PROBLEM DESCRIPTION
Among the entries below, find the lines that hold the word "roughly" and report them.

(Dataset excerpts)
*** Begin section ***

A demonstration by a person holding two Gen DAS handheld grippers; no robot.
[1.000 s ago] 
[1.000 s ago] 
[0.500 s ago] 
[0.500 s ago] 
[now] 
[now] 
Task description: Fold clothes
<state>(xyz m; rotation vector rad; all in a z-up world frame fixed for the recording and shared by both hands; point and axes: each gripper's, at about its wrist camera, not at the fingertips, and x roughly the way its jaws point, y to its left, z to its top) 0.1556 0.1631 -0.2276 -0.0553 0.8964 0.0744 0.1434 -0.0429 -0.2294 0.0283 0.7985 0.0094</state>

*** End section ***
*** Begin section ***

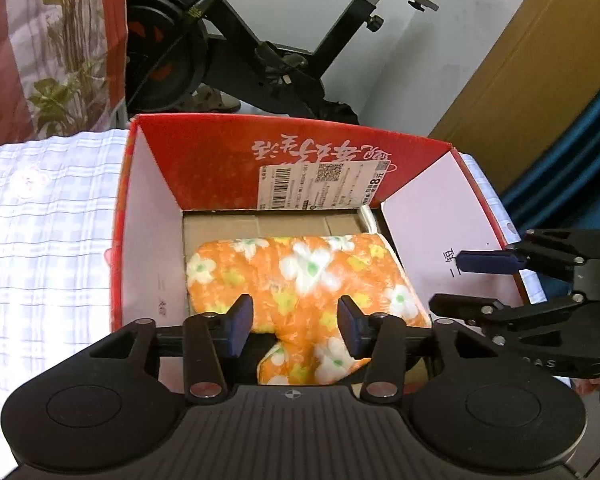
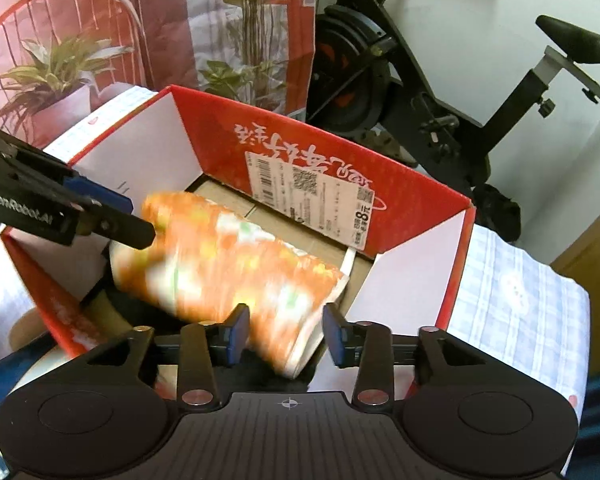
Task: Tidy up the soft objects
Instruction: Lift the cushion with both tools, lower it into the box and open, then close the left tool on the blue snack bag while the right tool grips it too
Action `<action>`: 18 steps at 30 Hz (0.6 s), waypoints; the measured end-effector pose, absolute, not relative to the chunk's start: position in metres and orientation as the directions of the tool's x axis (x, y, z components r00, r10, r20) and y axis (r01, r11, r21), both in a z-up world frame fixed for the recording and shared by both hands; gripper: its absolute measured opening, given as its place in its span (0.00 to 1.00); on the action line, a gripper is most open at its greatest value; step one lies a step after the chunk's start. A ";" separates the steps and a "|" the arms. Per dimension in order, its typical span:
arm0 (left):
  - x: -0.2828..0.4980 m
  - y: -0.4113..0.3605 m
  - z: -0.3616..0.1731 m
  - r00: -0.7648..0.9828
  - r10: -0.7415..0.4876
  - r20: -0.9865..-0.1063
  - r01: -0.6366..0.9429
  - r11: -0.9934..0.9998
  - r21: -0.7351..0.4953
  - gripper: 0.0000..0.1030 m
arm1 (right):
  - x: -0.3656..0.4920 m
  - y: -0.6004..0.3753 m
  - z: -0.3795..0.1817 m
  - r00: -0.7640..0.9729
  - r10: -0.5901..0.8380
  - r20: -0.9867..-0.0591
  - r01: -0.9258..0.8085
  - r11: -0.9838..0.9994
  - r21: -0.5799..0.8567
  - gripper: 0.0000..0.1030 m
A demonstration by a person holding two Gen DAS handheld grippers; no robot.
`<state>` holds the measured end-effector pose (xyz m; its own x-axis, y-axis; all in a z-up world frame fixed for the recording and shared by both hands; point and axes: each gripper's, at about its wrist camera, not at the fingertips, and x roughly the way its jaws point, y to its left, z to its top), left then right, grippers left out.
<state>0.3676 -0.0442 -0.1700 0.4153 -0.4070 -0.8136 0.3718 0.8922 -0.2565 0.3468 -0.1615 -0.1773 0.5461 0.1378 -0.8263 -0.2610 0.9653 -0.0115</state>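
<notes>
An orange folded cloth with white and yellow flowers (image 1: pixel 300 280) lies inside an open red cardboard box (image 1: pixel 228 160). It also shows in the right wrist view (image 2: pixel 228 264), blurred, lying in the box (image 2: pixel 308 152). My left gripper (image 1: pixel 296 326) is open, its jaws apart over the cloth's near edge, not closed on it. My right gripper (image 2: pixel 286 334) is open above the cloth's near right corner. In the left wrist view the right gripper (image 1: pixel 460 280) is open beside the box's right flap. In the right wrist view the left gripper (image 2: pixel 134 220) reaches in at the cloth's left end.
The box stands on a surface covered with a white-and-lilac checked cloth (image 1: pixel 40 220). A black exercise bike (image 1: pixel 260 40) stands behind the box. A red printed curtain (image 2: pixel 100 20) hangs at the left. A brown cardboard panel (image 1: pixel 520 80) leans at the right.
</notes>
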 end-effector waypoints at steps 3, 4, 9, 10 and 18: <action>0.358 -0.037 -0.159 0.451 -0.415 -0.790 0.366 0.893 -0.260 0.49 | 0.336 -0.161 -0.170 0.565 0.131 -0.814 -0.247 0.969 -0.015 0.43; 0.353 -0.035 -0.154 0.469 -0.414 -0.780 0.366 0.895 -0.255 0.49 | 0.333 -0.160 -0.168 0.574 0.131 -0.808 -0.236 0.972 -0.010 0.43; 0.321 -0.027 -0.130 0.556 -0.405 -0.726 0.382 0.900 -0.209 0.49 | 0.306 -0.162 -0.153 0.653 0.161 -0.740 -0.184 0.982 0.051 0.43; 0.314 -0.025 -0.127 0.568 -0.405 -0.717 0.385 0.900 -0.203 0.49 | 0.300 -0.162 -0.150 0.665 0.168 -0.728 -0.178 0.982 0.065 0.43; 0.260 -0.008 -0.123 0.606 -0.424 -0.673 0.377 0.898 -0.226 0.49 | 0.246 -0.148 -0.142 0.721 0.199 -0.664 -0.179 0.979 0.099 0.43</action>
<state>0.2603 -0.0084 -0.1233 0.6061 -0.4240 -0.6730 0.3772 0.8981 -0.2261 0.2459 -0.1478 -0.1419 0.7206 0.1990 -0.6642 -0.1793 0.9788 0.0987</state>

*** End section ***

TASK OUTPUT
<state>(xyz m; rotation vector rad; all in a z-up world frame fixed for the recording and shared by both hands; point and axes: each gripper's, at about its wrist camera, not at the fingertips, and x roughly the way its jaws point, y to its left, z to its top) 0.1556 0.1631 -0.2276 -0.0553 0.8964 0.0744 0.1434 -0.0429 -0.2294 0.0283 0.7985 0.0094</state>
`<state>` holds the measured end-effector pose (xyz m; its own x-axis, y-axis; all in a z-up world frame fixed for the recording and shared by both hands; point and axes: each gripper's, at about its wrist camera, not at the fingertips, and x roughly the way its jaws point, y to its left, z to its top), left then right, grippers left out.

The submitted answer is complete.